• YOUR GOAL
Among the entries that follow, the required portion opens with the line containing "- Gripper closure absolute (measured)" and closes with the line containing "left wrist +". Give that portion again exactly, and nothing else.

• DATA SHOWN
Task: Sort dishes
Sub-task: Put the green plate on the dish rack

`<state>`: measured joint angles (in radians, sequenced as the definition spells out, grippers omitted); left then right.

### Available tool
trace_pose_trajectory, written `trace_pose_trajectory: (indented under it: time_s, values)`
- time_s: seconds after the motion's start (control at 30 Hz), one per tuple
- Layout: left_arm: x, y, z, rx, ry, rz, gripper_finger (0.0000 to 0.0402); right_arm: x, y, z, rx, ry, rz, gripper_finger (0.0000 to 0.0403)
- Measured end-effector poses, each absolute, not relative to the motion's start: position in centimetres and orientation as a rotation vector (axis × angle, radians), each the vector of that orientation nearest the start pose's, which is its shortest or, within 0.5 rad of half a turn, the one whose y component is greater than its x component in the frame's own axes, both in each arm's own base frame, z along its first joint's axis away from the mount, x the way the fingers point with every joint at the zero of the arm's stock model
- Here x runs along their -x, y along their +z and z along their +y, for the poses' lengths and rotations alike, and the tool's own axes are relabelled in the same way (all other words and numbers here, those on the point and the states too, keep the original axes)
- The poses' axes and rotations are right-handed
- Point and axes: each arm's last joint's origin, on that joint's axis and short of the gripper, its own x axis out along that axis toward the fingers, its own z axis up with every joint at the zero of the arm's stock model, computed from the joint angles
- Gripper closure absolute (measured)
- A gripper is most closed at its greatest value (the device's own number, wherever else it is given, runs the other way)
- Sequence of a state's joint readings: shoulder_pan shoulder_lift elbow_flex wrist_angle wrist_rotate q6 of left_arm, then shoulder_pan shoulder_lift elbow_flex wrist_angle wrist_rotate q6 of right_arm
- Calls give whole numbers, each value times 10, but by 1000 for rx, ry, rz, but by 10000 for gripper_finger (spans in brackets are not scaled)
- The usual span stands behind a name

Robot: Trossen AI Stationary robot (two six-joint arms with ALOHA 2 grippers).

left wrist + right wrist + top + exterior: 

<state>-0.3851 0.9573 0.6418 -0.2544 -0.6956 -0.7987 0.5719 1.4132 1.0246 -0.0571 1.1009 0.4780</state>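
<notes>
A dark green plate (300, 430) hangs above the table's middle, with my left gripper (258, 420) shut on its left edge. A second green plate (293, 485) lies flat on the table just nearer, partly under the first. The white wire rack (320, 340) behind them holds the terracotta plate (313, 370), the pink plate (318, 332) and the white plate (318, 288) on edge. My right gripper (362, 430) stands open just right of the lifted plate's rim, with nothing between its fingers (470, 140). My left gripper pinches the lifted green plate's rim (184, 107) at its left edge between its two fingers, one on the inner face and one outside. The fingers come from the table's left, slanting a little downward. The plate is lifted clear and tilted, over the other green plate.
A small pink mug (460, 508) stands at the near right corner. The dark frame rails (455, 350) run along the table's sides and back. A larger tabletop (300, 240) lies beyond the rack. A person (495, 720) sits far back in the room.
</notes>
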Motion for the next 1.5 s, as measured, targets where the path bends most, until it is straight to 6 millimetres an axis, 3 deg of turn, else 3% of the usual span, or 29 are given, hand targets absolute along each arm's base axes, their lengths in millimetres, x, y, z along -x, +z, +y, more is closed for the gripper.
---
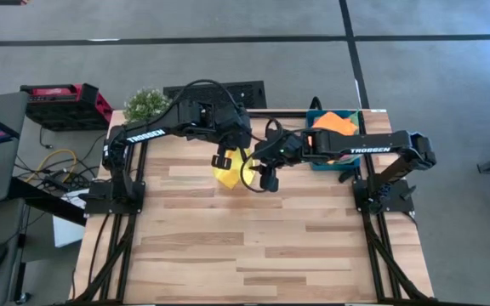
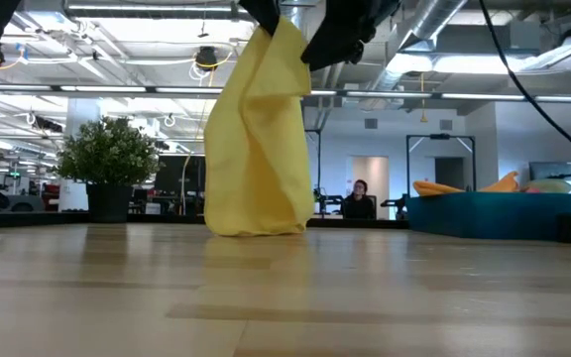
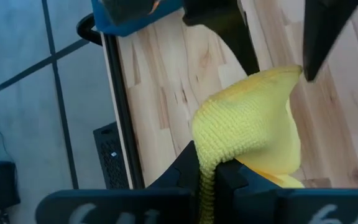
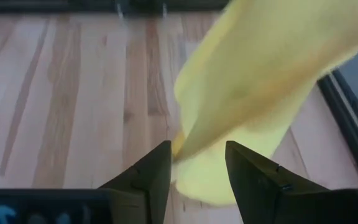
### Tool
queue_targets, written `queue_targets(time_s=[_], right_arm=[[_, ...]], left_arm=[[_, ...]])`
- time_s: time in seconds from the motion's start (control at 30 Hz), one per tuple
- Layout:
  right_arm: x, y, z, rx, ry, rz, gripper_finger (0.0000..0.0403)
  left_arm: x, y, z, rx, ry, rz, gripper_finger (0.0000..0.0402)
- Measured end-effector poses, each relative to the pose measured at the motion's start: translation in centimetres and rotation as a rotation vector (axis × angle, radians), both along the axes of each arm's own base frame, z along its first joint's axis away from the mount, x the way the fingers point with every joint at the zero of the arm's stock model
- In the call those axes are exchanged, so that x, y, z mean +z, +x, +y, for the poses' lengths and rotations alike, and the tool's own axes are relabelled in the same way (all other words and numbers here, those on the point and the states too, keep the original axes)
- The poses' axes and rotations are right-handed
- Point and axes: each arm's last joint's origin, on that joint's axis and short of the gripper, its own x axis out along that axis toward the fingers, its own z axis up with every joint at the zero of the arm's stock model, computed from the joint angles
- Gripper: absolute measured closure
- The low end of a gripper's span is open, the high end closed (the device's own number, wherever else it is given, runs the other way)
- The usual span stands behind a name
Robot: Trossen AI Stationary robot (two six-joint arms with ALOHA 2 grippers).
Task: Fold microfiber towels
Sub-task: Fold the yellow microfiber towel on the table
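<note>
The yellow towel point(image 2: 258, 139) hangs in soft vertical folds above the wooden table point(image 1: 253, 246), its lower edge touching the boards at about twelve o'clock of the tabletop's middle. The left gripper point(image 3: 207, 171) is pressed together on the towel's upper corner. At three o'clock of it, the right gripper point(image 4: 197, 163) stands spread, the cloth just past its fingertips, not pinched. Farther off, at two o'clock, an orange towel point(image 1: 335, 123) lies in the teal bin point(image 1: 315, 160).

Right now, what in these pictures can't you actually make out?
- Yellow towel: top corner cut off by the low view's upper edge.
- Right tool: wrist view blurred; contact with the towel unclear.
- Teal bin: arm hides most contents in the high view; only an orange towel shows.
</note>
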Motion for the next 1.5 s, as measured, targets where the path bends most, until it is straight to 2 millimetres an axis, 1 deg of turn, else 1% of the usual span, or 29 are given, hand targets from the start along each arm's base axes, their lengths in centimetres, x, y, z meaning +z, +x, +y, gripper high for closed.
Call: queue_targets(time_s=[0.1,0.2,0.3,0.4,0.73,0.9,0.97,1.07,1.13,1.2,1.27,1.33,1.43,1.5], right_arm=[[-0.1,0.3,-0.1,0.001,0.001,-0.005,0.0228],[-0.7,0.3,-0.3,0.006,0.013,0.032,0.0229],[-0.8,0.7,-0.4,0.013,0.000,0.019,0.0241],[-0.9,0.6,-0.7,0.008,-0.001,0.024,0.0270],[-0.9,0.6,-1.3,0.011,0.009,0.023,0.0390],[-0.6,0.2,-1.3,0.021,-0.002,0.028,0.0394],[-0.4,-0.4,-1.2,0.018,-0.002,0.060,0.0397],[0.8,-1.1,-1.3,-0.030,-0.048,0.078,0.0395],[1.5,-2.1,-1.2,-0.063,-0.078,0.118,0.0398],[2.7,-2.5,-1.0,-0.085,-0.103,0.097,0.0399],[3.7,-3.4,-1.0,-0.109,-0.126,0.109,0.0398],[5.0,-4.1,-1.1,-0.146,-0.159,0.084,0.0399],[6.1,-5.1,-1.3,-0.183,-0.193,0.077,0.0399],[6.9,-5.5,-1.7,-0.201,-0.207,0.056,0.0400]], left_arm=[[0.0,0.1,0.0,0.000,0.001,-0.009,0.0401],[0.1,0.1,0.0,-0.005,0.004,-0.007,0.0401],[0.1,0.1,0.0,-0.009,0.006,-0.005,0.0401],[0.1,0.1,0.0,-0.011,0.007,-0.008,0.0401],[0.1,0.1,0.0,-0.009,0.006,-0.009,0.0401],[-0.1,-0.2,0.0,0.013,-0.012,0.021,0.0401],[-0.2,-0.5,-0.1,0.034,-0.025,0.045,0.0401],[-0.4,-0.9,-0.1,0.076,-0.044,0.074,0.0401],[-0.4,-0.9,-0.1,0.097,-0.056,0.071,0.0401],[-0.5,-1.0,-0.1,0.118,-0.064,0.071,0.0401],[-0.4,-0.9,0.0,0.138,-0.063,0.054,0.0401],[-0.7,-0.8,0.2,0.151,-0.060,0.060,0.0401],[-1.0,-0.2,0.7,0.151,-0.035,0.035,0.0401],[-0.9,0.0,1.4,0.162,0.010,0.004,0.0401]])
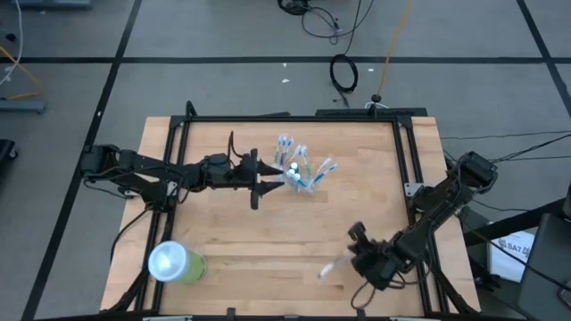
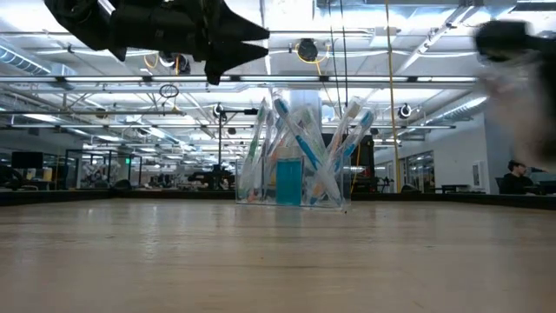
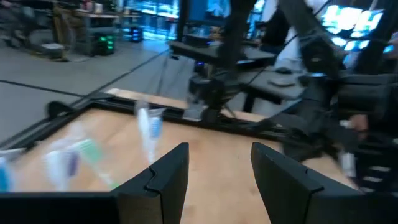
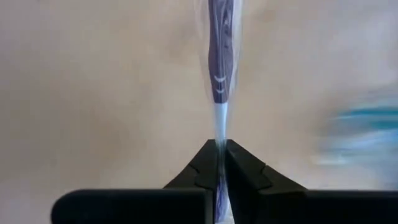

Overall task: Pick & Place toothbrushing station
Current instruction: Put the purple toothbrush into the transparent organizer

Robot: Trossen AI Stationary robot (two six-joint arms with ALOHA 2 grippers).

• RESPONSE AREA
- Gripper closure absolute (measured)
- A gripper is most closed at its greatest value (the device's own number, wherever else it is given, runs the other way)
- Sequence of a state's joint readings: shoulder_pan shoulder_lift elbow_flex wrist_angle wrist_rotate q6 of left_arm, then shoulder_pan shoulder_lift elbow_flex wrist_angle wrist_rotate q6 of right_arm
- Calls give whole numbers, each value times 10, but by 1000 for rx, ry, rz, but by 10000 for gripper_finger (spans in brackets are not scaled)
- The usual span stands behind a name

Robot: Trossen AI Stationary robot (two six-joint arms with ALOHA 2 grippers).

left wrist + right wrist + top + exterior: 

The output requires nothing else.